**What to do**
Could you print every record below exactly as written?

**Records to use**

◇ ◇ ◇ ◇ ◇

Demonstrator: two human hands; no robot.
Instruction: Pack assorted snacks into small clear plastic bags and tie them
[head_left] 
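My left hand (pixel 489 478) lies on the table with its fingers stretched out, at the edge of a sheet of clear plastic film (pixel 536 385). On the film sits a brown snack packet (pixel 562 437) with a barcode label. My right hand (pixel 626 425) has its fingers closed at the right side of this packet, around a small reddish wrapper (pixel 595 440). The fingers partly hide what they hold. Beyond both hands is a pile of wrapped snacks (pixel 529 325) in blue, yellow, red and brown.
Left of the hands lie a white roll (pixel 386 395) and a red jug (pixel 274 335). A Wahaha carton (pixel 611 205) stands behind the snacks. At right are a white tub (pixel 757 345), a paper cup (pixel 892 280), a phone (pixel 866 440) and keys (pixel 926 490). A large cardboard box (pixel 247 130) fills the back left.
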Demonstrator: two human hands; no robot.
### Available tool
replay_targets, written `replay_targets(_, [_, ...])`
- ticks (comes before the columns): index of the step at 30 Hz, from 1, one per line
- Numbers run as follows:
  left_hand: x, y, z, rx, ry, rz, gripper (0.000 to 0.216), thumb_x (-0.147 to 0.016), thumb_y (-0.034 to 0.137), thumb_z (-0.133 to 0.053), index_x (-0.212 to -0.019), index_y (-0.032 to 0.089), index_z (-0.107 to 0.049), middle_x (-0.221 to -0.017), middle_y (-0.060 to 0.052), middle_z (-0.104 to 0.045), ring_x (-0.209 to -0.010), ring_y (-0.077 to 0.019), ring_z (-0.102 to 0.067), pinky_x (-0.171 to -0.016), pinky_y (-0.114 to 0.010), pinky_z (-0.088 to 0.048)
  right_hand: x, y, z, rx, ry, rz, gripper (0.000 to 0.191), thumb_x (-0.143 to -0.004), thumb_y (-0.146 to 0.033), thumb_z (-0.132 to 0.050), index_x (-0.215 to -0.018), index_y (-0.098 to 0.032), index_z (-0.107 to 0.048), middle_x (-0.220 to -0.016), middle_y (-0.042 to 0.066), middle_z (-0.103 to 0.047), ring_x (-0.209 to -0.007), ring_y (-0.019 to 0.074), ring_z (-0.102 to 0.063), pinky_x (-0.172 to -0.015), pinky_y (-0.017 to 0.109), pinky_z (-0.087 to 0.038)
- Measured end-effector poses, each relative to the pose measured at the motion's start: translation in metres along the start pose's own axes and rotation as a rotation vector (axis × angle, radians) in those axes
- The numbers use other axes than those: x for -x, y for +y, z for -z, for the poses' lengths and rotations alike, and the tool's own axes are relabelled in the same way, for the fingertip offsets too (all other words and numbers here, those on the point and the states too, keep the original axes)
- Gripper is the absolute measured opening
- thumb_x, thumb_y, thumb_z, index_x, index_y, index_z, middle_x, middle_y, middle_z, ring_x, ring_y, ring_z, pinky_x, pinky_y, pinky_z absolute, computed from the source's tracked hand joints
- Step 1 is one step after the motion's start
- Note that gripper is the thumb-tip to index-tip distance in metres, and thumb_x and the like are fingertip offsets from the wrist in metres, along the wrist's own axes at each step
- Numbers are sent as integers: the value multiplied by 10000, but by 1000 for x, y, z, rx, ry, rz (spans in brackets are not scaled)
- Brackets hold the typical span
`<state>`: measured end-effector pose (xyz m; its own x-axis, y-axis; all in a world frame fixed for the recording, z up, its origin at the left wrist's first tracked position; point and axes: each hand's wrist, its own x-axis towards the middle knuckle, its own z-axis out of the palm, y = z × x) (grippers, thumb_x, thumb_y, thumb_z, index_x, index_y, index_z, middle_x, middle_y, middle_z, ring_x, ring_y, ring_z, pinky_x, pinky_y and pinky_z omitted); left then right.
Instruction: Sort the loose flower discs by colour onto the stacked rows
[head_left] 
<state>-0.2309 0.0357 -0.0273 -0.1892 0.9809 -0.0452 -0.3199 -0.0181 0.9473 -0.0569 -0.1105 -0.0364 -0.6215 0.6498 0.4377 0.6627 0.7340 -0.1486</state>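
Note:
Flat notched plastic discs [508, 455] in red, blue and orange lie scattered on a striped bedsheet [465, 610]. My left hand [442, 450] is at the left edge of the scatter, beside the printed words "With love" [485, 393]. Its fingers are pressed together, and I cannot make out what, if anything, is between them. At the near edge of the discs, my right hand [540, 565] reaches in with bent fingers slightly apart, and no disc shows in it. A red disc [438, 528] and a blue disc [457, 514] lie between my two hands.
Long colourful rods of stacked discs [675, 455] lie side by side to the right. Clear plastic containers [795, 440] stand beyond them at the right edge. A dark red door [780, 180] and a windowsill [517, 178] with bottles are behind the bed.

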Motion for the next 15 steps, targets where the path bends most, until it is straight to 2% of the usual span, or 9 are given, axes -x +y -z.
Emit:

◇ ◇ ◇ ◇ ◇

**Result for this exercise**
Demonstrator: two human hands; no robot.
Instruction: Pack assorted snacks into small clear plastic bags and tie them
[head_left] 
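My left hand (pixel 489 478) lies on the table with its fingers stretched out, at the edge of a sheet of clear plastic film (pixel 536 385). On the film sits a brown snack packet (pixel 562 437) with a barcode label. My right hand (pixel 626 425) has its fingers closed at the right side of this packet, around a small reddish wrapper (pixel 595 440). The fingers partly hide what they hold. Beyond both hands is a pile of wrapped snacks (pixel 529 325) in blue, yellow, red and brown.
Left of the hands lie a white roll (pixel 386 395) and a red jug (pixel 274 335). A Wahaha carton (pixel 611 205) stands behind the snacks. At right are a white tub (pixel 757 345), a paper cup (pixel 892 280), a phone (pixel 866 440) and keys (pixel 926 490). A large cardboard box (pixel 247 130) fills the back left.
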Demonstrator: two human hands; no robot.
### Available tool
replay_targets, written `replay_targets(_, [_, ...])`
- ticks (comes before the columns): index of the step at 30 Hz, from 1, one per line
- Numbers run as follows:
  left_hand: x, y, z, rx, ry, rz, gripper (0.000 to 0.216), thumb_x (-0.147 to 0.016), thumb_y (-0.034 to 0.137), thumb_z (-0.133 to 0.053), index_x (-0.212 to -0.019), index_y (-0.032 to 0.089), index_z (-0.107 to 0.049), middle_x (-0.221 to -0.017), middle_y (-0.060 to 0.052), middle_z (-0.104 to 0.045), ring_x (-0.209 to -0.010), ring_y (-0.077 to 0.019), ring_z (-0.102 to 0.067), pinky_x (-0.171 to -0.016), pinky_y (-0.114 to 0.010), pinky_z (-0.088 to 0.048)
  right_hand: x, y, z, rx, ry, rz, gripper (0.000 to 0.191), thumb_x (-0.143 to -0.004), thumb_y (-0.146 to 0.033), thumb_z (-0.132 to 0.050), index_x (-0.215 to -0.018), index_y (-0.098 to 0.032), index_z (-0.107 to 0.048), middle_x (-0.220 to -0.016), middle_y (-0.042 to 0.066), middle_z (-0.103 to 0.047), ring_x (-0.209 to -0.007), ring_y (-0.019 to 0.074), ring_z (-0.102 to 0.063), pinky_x (-0.172 to -0.015), pinky_y (-0.017 to 0.109), pinky_z (-0.087 to 0.038)
- Measured end-effector poses, each relative to the pose measured at the motion's start: translation in metres along the start pose's own axes and rotation as a rotation vector (axis × angle, radians) in those axes
- The numbers use other axes than those: x for -x, y for +y, z for -z, for the poses' lengths and rotations alike, and the tool's own axes are relabelled in the same way, for the fingertip offsets too (all other words and numbers here, those on the point and the states too, keep the original axes)
- Gripper is the absolute measured opening
- thumb_x, thumb_y, thumb_z, index_x, index_y, index_z, middle_x, middle_y, middle_z, ring_x, ring_y, ring_z, pinky_x, pinky_y, pinky_z absolute, computed from the source's tracked hand joints
- Step 1 is one step after the motion's start
- Note that gripper is the thumb-tip to index-tip distance in metres, and thumb_x and the like are fingertip offsets from the wrist in metres, along the wrist's own axes at each step
- Numbers are sent as integers: the value multiplied by 10000, but by 1000 for x, y, z, rx, ry, rz (spans in brackets are not scaled)
- Brackets hold the typical span
`<state>`: measured end-effector pose (xyz m; its own x-axis, y-axis; all in a world frame fixed for the recording, z up, its origin at the left wrist's first tracked position; point and axes: each hand's wrist, its own x-axis towards the middle knuckle, its own z-axis out of the palm, y = z × x) (grippers, thumb_x, thumb_y, thumb_z, index_x, index_y, index_z, middle_x, middle_y, middle_z, ring_x, ring_y, ring_z, pinky_x, pinky_y and pinky_z omitted); left then right.
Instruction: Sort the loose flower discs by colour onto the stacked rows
[head_left] 
<state>-0.2309 0.0357 -0.0273 -0.1892 0.9809 -0.0452 -0.3199 -0.0181 0.9473 -0.0569 -0.1105 -0.0364 -0.6215 0.6498 0.4377 0.6627 0.7340 -0.1486</state>
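Note:
Flat notched plastic discs [508, 455] in red, blue and orange lie scattered on a striped bedsheet [465, 610]. My left hand [442, 450] is at the left edge of the scatter, beside the printed words "With love" [485, 393]. Its fingers are pressed together, and I cannot make out what, if anything, is between them. At the near edge of the discs, my right hand [540, 565] reaches in with bent fingers slightly apart, and no disc shows in it. A red disc [438, 528] and a blue disc [457, 514] lie between my two hands.
Long colourful rods of stacked discs [675, 455] lie side by side to the right. Clear plastic containers [795, 440] stand beyond them at the right edge. A dark red door [780, 180] and a windowsill [517, 178] with bottles are behind the bed.
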
Motion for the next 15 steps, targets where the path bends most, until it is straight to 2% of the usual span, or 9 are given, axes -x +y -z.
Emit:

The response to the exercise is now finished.